When Hitler came to power in 1933, he had hoped that Britain and France would stand still while Germany raced ahead in armaments.  Once he had achieved military supremacy, he intended to launch wars of expansion in central Europe and then conquer the Soviet Union.  In 1935-36, however, Britain and France reacted to German rearmament by raising their armed strength.  British and French statesmen hoped to arm just enough to deter Hitler and to force him to negotiate.  Hitler’s bid for military supremacy and British and French efforts to deter him both failed for the same reason:  the arms race.

Arms races are dynamic.  Arming incites counter-arming, and the cycle continues until a political deal is reached or one side gives up the competition.  By 1937 Europe was locked into an armaments spiral.  In London and Paris politicians wondered when Hitler would understand that he could not win the arms race while their military chiefs lobbied for more resources.  In Berlin Hitler slowly began to realize what his economic and military advisors told him was correct—Germany could achieve security but not win military supremacy.

In the summer of 1938, frustrated by the thought that he was losing the arms race, Hitler threatened Czechoslovakia.  His generals told him that he could not conquer the Czechs without provoking war against Britain, France and possibly the Soviet Union, a war that Germany could not win.  Britain’s Prime Minister Neville Chamberlain flew three times to Germany to discuss a peaceful resolution.  He hoped that by negotiating with Hitler, he could halt the arms race by addressing the political grievances propelling it.  Ironically, Chamberlain’s achievement, the notorious Munich agreement of September 1938, only accelerated the race.  After Munich, it soon became clear that nothing had changed:  France, Britain, Italy, the United States and the Soviet Union all sped up their arms programs.

In 1939 Hitler accepted that the arms race and thus time had turned against him.  Germany had made enormous strides, but its rivals had greater resources and more slack in their economies to make armaments.  Yet, Hitler refused to be deterred.  Unable to reverse the self-defeating consequences of the arms race, he decided to risk an all-out war in Europe by attacking Poland.

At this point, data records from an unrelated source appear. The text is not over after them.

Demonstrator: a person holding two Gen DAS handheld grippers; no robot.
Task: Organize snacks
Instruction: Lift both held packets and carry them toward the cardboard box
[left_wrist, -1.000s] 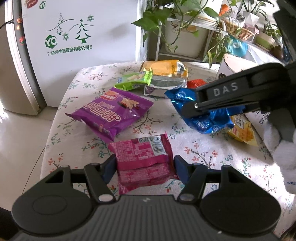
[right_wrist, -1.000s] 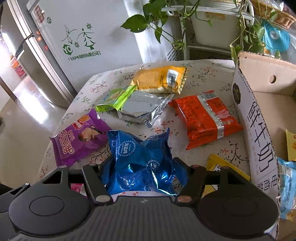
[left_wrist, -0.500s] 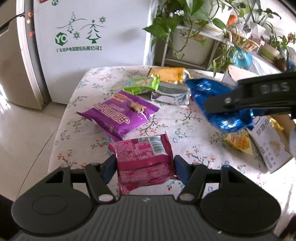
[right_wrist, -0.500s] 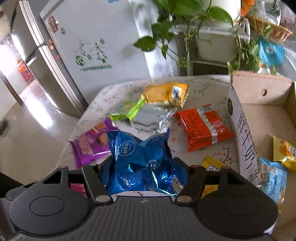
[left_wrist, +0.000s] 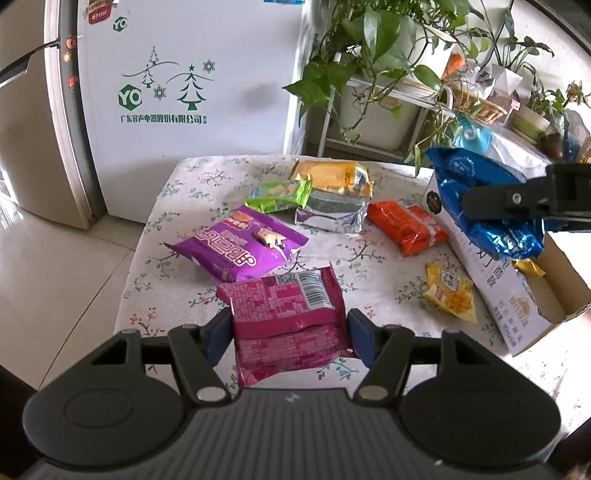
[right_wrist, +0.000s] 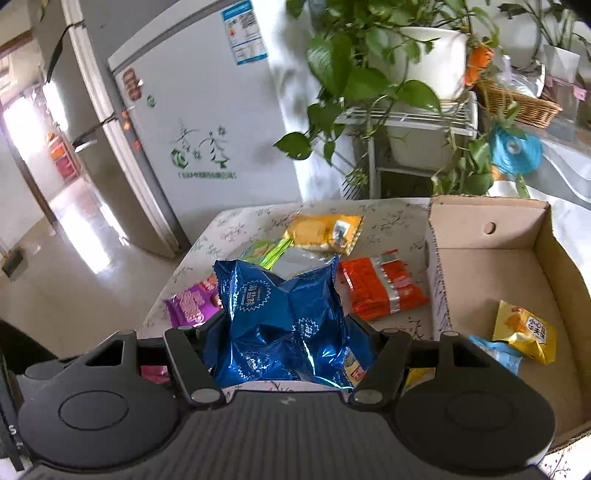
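- My left hand-held gripper (left_wrist: 291, 334) is clamped on one pink packet (left_wrist: 288, 321), low over the tabletop (left_wrist: 369, 258).
- My right hand-held gripper (right_wrist: 288, 345) grips one blue bag (right_wrist: 284, 321) beside the cardboard box (right_wrist: 491, 236).
- Three small packets lie inside the box.

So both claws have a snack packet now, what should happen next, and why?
Probably carry the blue packet in the right gripper sideways over the cardboard box and let go: it is lifted beside the box, where two small snacks already lie.
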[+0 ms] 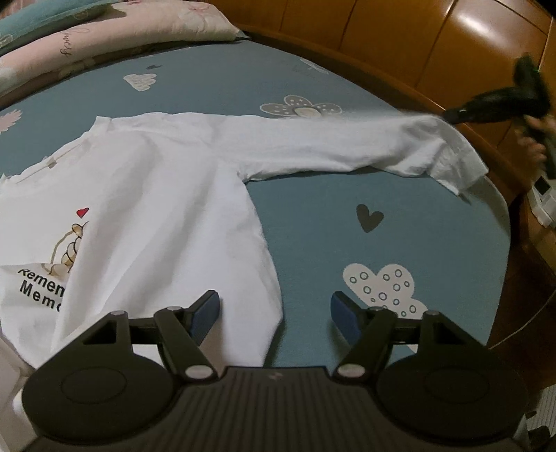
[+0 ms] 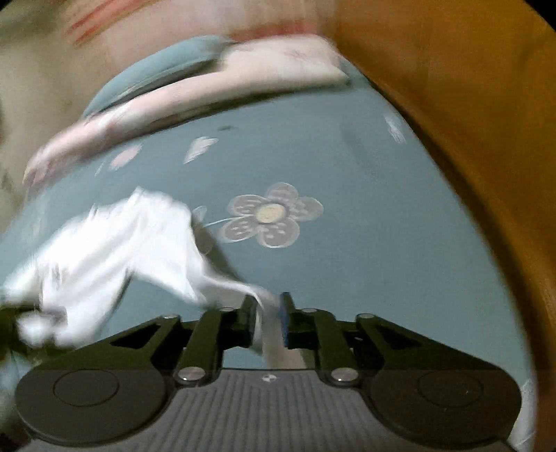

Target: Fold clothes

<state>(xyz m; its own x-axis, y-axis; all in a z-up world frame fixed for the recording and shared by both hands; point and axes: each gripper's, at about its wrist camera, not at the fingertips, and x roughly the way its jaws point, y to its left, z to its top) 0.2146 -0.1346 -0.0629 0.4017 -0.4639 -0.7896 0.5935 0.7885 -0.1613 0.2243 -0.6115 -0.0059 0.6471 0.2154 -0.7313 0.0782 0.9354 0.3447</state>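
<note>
A: One garment only, the white shirt (image 1: 146, 215), lying front up on the blue bed sheet (image 1: 312, 243). Nearest the left camera, the left claw (image 1: 274, 320) hangs over the shirt's lower side edge with its jaws standing well apart and nothing between them; cloth lies under one pad, bare sheet under the other.

B: So the fold has hardly begun?

A: That is the fair reading. The body is spread flat, its printed picture and lettering in plain view, and no panel has been turned over. The only part in hand is the long sleeve (image 1: 347, 146), drawn straight out sideways toward the bed's edge.

B: And who holds it?

A: The right claw (image 2: 267, 313), whose own view is badly blurred, has its jaws nearly together with a strip of white cuff pinched between the pads. From the left view the same claw shows as a dark smear at the sleeve's far end, the cuff lifted off the sheet.

B: What remains, then?

A: By judgement, nearly all of it: this sleeve brought in across the chest, the other side likewise, then the body doubled over. The second sleeve cannot be seen in either view.

B: The count beyond?

A: Two claws, one shirt, one sleeve visible. Farther back, two pillows (image 1: 114, 31) at least seem stacked, one pink and one blue-green, and a wooden bed frame (image 1: 399, 45) curves round behind.
</note>
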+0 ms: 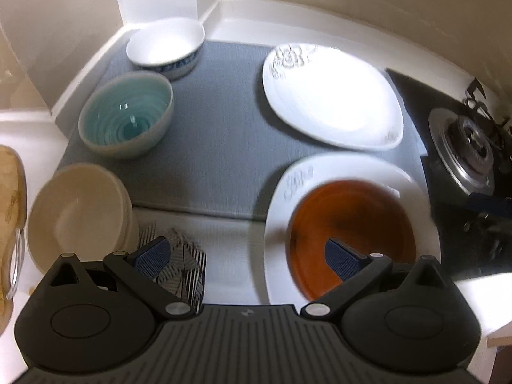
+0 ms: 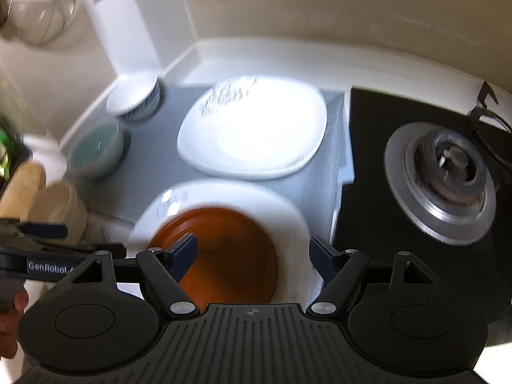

Winning an arms race is not a guarantee of peace.  In the future, national leaders in the world’s hotspots may decide that it is better to attack early than to accept ever-greater military inferiority.  Yet, in a world where force plays a vital role, the grim truth is that not racing is as hazardous as racing.  The safest bet is to persuade everyone that that the race is not worth running at all.